TRY IT:
For this task, output exactly the lines of the material below starting at the line with "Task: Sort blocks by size" and ending at the line with "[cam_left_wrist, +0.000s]"; pictures are to be excluded.
Start of Block
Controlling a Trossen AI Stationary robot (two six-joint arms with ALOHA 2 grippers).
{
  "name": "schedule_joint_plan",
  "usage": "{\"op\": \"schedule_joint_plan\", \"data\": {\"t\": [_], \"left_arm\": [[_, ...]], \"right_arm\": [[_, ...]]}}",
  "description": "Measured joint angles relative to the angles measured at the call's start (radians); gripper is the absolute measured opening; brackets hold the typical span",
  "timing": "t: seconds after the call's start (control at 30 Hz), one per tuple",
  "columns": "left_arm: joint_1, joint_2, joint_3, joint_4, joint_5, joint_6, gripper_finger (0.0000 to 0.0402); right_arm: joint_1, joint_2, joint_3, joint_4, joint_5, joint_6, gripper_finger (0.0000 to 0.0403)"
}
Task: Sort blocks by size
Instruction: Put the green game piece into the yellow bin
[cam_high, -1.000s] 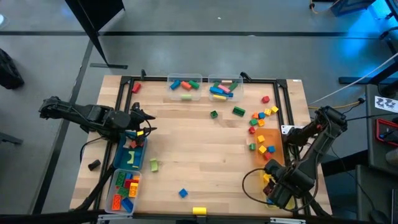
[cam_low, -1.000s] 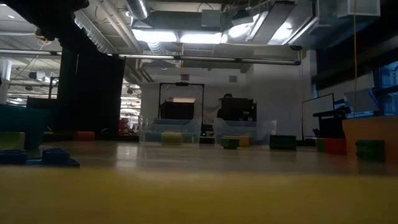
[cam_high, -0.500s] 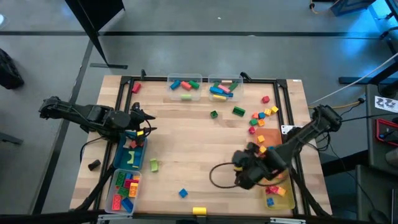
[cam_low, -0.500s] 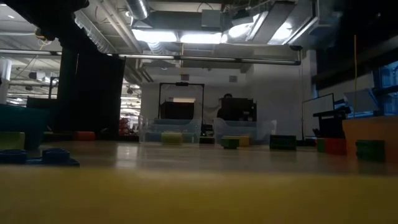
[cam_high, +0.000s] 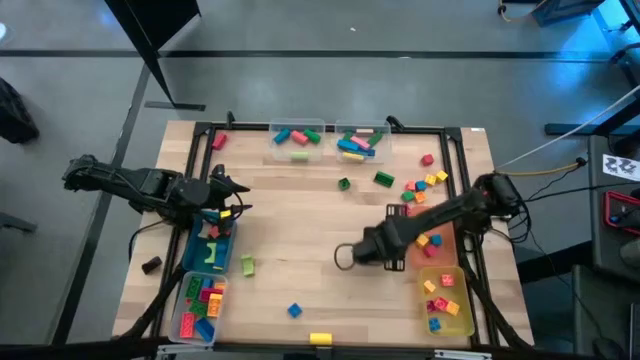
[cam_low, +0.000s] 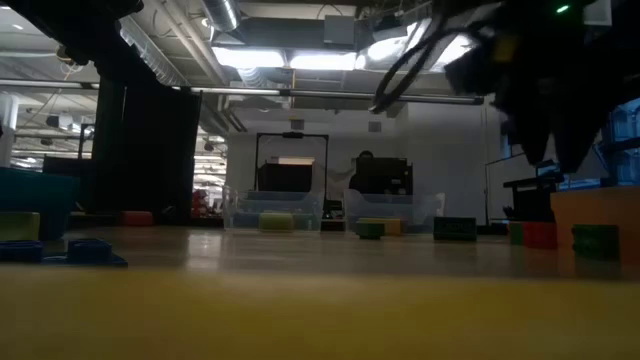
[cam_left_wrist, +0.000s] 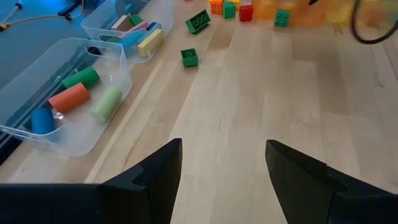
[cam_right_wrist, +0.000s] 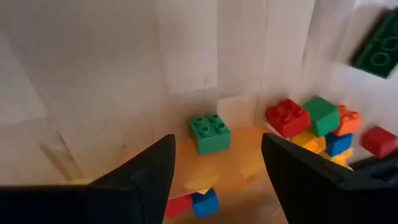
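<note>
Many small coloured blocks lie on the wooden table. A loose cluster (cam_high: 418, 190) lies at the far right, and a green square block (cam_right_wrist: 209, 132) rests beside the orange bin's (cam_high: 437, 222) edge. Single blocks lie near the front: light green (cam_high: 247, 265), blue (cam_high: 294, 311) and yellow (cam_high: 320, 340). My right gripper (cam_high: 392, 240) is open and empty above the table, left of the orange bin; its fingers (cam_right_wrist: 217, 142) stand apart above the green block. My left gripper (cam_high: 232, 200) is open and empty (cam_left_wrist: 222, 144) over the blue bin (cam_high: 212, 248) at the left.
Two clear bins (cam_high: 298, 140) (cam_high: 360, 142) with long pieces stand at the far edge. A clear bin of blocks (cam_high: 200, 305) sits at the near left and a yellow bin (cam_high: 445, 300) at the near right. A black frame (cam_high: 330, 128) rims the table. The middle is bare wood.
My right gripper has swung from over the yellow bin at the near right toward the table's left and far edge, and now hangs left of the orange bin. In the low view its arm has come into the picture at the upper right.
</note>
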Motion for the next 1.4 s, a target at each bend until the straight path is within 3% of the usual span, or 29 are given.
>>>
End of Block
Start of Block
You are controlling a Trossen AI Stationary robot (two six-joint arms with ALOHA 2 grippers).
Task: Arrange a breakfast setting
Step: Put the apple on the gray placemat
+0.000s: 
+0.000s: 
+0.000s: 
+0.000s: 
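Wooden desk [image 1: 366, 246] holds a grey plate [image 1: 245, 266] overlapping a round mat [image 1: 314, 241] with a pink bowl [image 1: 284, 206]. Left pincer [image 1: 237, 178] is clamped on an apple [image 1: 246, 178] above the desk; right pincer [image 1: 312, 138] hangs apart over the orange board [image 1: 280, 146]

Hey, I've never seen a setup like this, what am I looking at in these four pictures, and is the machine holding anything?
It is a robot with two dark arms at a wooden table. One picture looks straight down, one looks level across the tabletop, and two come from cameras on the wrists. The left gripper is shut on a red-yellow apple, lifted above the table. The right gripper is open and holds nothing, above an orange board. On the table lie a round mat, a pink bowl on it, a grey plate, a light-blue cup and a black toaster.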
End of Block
YOUR RESPONSE:
Task: Sort blocks by size
Instruction: Put the green game piece into the yellow bin
[cam_high, -1.000s] 
[cam_low, -1.000s] 
[cam_high, -0.500s] 
[cam_low, -0.500s] 
[cam_high, +0.000s] 
[cam_low, +0.000s] 
[cam_left_wrist, +0.000s] 

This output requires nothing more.